Les Leucosolenida sont marines
et largement réparties dans les océans du monde,
principalement dans les zones côtières, peu profondes
et bien éclairées, où les éponges calcaires sont les plus
abondantes. Leur présence est confirmée dans de nombreuses
régions, notamment en Atlantique, Pacifique et
Méditerranée, selon les données taxonomiques globales .
Elles sont adaptées aux substrats
durs comme les roches, coquilles ou structures biogènes.
Leur squelette composé exclusivement de spicules libres
sans renforts calcifiés leur confère une grande légèreté
et une flexibilité structurale. Leur système aquifère,
allant de l’ascon au leucon, optimise la circulation d’eau
et donc la filtration, ce qui leur permet de prospérer dans des
environnements où le flux hydrodynamique est modéré à soutenu .

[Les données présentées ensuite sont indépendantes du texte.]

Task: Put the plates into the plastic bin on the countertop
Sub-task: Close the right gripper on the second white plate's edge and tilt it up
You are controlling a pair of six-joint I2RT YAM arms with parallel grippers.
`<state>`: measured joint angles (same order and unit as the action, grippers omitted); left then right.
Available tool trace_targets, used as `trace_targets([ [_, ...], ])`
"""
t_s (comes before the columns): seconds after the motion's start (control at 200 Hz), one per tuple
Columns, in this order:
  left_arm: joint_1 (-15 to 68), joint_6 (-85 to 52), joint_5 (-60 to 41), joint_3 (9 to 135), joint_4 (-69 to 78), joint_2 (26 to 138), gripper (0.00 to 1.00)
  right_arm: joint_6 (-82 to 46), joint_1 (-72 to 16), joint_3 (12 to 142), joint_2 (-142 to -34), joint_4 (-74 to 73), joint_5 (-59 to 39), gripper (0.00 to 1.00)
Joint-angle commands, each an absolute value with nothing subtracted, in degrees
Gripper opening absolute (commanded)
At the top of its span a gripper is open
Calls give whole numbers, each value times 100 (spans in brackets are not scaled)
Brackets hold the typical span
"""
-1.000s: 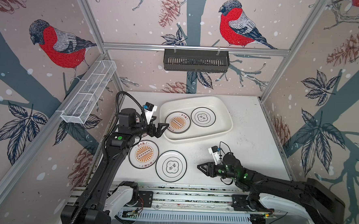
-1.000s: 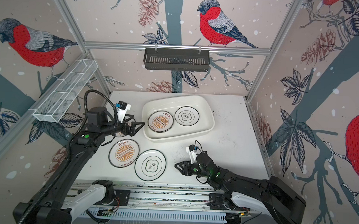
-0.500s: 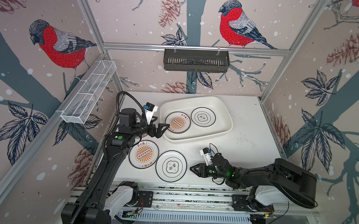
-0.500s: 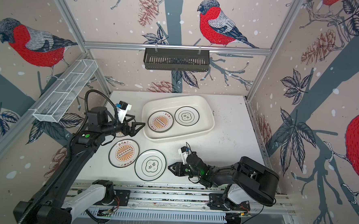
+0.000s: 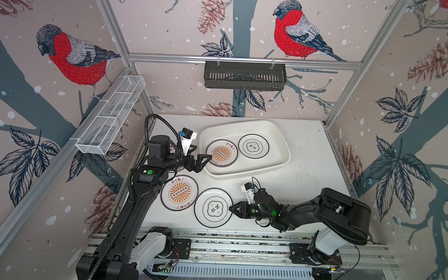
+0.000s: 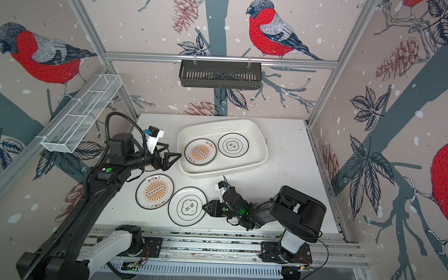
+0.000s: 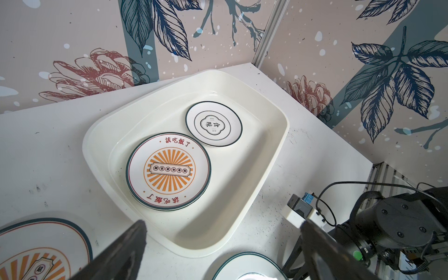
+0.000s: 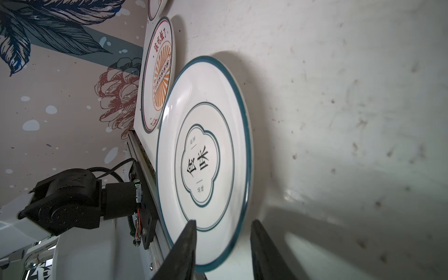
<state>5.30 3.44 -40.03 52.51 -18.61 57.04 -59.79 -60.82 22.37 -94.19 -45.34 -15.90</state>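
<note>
Lying in plastic bin [image 5: 276, 148]: sunburst plate [image 5: 221, 153] nxt to quatrefoil plate [image 5: 253, 146].

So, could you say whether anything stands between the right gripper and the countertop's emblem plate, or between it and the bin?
Nothing visible: the right gripper straddles the rim of the emblem plate, and bare countertop lies between it and the bin.

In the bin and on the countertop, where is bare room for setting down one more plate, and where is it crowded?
Bin: bare floor in its front right corner, bordered by the sunburst plate and the emblem plate. Countertop: open strip between bin and right side wall. Crowded: front left, with two plates and the right hand at one rim.
</note>
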Motion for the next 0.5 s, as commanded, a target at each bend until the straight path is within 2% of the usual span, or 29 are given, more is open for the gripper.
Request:
trace_targets([
  [0.0, 519, 334, -4108, 5236, -1675, 5685, 98, -5940, -6095, 2320, -9502, -4296, -1354, 38],
  [0.495, 522, 298, -4157, 5194, -1634, 5669, 98, -6147, -6030, 2377, -9766, -4171, -1145, 29],
])
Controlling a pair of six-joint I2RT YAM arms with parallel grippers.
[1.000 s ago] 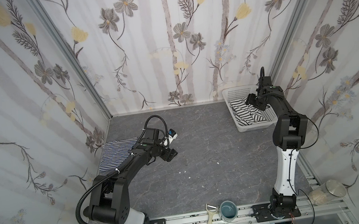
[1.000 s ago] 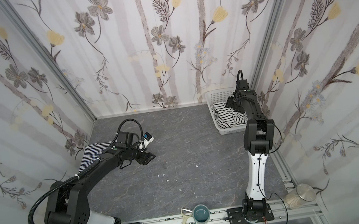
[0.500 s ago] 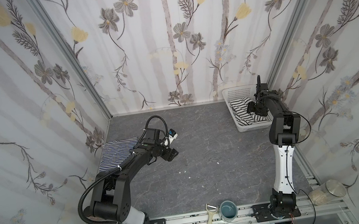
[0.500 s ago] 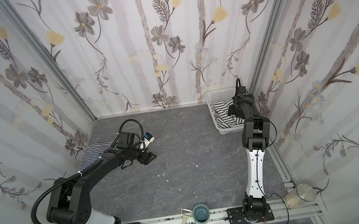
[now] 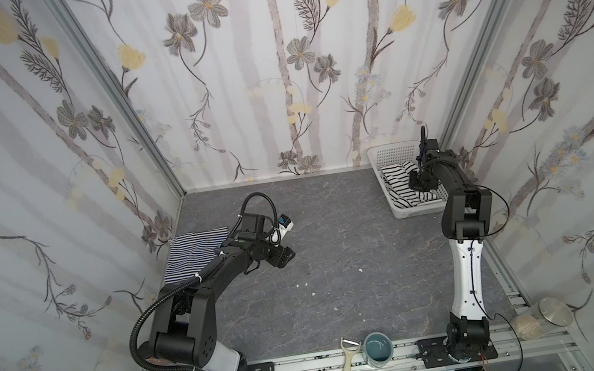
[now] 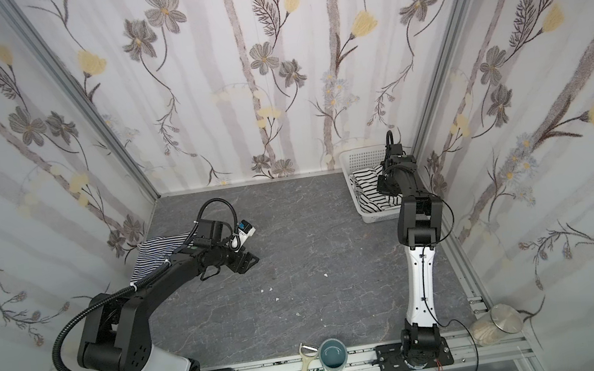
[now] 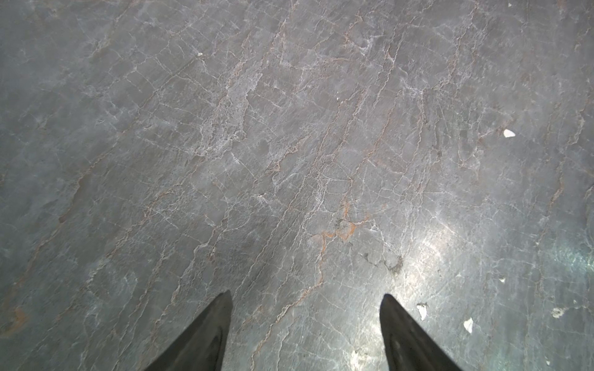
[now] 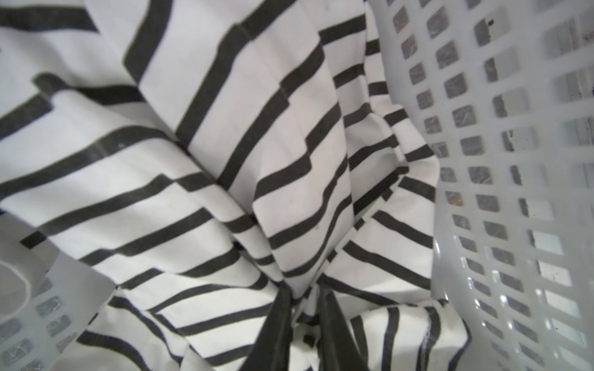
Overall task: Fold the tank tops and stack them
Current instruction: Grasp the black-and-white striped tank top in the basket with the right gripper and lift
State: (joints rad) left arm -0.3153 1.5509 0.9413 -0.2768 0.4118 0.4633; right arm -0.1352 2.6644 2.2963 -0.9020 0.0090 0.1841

Les Leucosolenida sont des
filtreurs stricts : elles captent des bactéries, des
micro-organismes et des particules organiques en
suspension grâce à leurs choanocytes. Leur efficacité
dépend directement du débit d’eau traversant leur système
aquifère, comme chez toutes les éponges calcaires (inférence
basée sur la biologie générale des Calcarea).
Leurs principaux prédateurs incluent
certains nudibranches, des échinodermes (étoiles
de mer, oursins) et quelques poissons spécialisés
capables de consommer des tissus spongieux. Ces interactions
sont typiques des communautés benthiques marines (inférence
écologique).
Elles se reproduisent par
reproduction sexuée, avec libération de gamètes dans l’eau
et développement de larves nageuses, ainsi que par
reproduction asexuée via bourgeonnement ou fragmentation.
Les espèces asconoïdes comme Leucosolenia présentent
souvent des cycles simples, tandis que les formes plus complexes
peuvent montrer une reproduction plus structurée .
Les Leucosolenida sont
totalement inoffensives pour l’être humain. Elles ne
possèdent ni toxines, ni structures urticantes, ni mécanismes
défensifs dangereux.
Selon Systema Porifera,
l’ordre comprend neuf familles : Achramorphidae,
Amphoriscidae, Grantiidae, Heteropiidae,
Jenkinidae, Lelapiidae, Leucosoleniidae,
Sycanthidae et Sycettidae. Ces familles couvrent un
continuum allant des formes asconoïdes simples (Leucosoleniidae)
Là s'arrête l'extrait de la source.